— Скоро будет. Ты тут не очень рассиживайся. На девятый подадим.
— Яволь, — сказал Агапыч вслед уходящему прорабу и, помолчав, добавил, вложив в интонацию всю неприязнь пролетариата к любому начальству, а к лишнему в особенности: — Ходит, тудыть, зараза. Змей.
Он помолчал, напрасно ожидая ответной реплики Витюни. Но тот продолжал молча крушить кирпич.
— Перекури, — предложил Агапыч. — Он в бытовку греться пошел, когда еще к нам поднимется.
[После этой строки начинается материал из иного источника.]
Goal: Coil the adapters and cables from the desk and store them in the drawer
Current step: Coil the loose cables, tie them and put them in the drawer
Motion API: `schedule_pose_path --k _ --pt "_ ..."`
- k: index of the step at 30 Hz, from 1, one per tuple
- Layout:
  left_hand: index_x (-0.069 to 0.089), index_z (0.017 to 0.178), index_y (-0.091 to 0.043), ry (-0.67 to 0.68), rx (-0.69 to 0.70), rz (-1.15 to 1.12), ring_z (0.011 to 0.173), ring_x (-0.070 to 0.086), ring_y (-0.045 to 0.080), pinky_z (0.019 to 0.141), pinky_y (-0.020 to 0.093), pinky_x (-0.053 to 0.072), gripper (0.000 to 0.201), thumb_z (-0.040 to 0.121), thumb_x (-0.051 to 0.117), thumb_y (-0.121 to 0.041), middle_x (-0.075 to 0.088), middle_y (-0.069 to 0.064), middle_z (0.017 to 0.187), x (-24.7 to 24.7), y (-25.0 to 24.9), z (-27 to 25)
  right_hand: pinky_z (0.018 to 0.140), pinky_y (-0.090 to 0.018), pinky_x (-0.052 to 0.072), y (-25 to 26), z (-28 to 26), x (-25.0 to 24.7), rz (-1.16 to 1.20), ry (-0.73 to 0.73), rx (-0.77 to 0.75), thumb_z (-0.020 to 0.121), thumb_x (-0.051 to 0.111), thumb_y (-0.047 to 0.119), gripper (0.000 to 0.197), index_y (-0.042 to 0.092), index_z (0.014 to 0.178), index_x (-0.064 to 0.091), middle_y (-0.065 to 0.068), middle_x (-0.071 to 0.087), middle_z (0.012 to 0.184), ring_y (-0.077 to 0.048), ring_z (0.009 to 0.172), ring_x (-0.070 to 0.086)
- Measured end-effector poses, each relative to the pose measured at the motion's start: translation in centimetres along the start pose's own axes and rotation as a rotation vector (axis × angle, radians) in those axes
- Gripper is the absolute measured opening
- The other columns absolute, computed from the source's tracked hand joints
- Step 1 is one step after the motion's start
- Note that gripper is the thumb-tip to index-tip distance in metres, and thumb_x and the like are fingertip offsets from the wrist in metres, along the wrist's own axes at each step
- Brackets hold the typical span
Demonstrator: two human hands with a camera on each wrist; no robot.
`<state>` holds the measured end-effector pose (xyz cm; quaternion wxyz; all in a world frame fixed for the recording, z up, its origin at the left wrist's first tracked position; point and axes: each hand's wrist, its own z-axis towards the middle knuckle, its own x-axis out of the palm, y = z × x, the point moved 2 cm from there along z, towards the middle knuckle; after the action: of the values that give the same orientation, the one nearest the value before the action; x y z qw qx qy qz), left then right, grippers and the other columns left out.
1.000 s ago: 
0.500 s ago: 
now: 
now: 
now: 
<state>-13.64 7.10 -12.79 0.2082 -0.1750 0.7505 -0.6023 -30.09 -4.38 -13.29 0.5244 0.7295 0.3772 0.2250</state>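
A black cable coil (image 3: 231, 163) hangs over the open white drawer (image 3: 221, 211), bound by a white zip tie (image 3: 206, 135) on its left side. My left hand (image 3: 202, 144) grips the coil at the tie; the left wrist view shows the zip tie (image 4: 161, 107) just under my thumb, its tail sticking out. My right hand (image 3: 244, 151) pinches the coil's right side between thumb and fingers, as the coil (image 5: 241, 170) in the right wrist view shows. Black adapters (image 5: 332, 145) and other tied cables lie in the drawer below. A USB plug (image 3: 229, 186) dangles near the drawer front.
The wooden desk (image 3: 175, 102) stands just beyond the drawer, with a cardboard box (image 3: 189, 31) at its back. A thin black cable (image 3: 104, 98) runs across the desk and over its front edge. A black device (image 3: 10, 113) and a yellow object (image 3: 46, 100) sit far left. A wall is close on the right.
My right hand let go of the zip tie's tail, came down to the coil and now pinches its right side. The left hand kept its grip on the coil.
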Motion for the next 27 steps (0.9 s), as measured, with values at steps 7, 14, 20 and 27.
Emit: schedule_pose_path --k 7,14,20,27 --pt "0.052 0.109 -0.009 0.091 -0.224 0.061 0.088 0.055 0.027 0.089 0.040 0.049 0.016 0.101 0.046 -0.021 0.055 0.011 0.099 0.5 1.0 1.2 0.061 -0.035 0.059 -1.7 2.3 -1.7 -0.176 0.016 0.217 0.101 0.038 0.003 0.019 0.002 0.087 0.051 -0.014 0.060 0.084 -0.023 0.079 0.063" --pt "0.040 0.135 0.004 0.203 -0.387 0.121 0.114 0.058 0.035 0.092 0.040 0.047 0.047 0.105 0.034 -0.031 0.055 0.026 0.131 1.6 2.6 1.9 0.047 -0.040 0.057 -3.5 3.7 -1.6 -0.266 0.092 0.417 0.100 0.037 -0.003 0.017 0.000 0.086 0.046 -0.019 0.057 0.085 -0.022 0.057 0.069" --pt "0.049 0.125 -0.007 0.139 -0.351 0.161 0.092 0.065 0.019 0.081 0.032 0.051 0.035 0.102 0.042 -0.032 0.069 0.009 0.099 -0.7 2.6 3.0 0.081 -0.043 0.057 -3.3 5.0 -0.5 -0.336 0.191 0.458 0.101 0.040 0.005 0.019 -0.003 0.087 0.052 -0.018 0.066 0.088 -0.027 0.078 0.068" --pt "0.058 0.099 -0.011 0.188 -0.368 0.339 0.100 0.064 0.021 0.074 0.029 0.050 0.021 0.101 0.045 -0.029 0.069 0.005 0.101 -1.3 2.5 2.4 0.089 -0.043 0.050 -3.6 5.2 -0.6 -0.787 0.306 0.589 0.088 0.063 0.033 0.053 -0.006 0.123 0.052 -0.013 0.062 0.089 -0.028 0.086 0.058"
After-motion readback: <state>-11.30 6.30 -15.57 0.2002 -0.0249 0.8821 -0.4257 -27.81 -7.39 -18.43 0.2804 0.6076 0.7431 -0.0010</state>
Слышь?
Витюня в последний раз выбил ломом стаю осколков, положил инструмент и, тяжело спрыгнув с закачавшегося «козла», присел рядышком на пискнувшую доску. Со стороны он походил на средних размеров йети, обряженного в телогрейку и старую ушанку, а мелкий Агапыч — на его детеныша. Верхняя пуговица Витюниной телогрейки не застегивалась — мешала толщина шеи. Крушить так крушить, «курить» так «курить», все едино. Хотя Витюня никогда не курил прежде и не собирался баловаться этим ни теперь, ни впредь. Вредно это. Иное дело перед концом работы принять на грудь стопарик водки, ровно один, только чтобы тепло побежало по организму, и занюхать ароматной хлебной корочкой, в крайнем случае — просто промерзлой рукавицей. Пьян не будешь, а все веселее жить. Но до стопарика оставалось еще часа четыре, не меньше.
— Сорок лет на стройках отышачил, а еще ни одной не видел, чтобы без долбежки обошлось, — жизнерадостно сообщил Агапыч, пуская дым через нос-пуговку. — Инженера, тудыть, начальнички… То дверь забудут, а то и вентиляционную шахту, — долби, Гаврила. И долбишь…
Витюня не поддержал тему — дышал на руки. Хотя, по правде сказать, долбить приходилось всякий раз ему, а не Агапычу. Агапычу что — он каменщик, только и умеет наскакивать: что, мол, ты мне раствор как собаке кидаешь? А как его еще кидать, спрашивается? Да и не кидают собакам раствор, нужен он им.
— Не свело? — спросил Агапыч, с уважением глядя на громадные Витюнины кулаки. — Это тебе, тудыть, не штанга. После лома иной раз так пальцы скрючит, не знаешь, чем и разогнуть. Что, прихватило?
Витюня покачал головой. Агапыч, притушив бычок о кирпич, ерзал на доске, хитренько заглядывал в глаза. По-видимому, еще не расстался с надеждой разговорить Витюню.
— Я одного знал, так он вместе с ломом с лесов навернулся, — сказал он наконец. — При мне дело было, в пятьдесят седьмом, тоже зимой. Знаешь, как тогда строили? Леса — ты, тудыть, хрен такие видал. Вот такенный трап, носилки, и ты тащишь… Да. Ну так вот: летит это он, значит, с шестого этажа, и лом у него в руке. Молча летит, вдумчиво. Этажа возле четвертого он, говорит, и допер: а зачем мне лом?! И как начал его от себя отпихивать! Одна рука, тудыть, пихает, другая, наоборот, вцепилась намертво — и ни в какую. Так почти что до самой земли с ломом и провоевал.
— Ну и? — осипшим басом спросил Витюня.
— Что «ну и»? — с досадой произнес Агапыч. — В сугроб упал, ушибся только да заикался потом с месяц. А лом рядом воткнулся.
Витюня не отозвался.
— Слова от тебя не добьешься, — осудил Агапыч. — Какой ты студент. Только и пользы, что силы невпроворот. Правильно тебя из института выгнали, вот что я тебе по секрету скажу.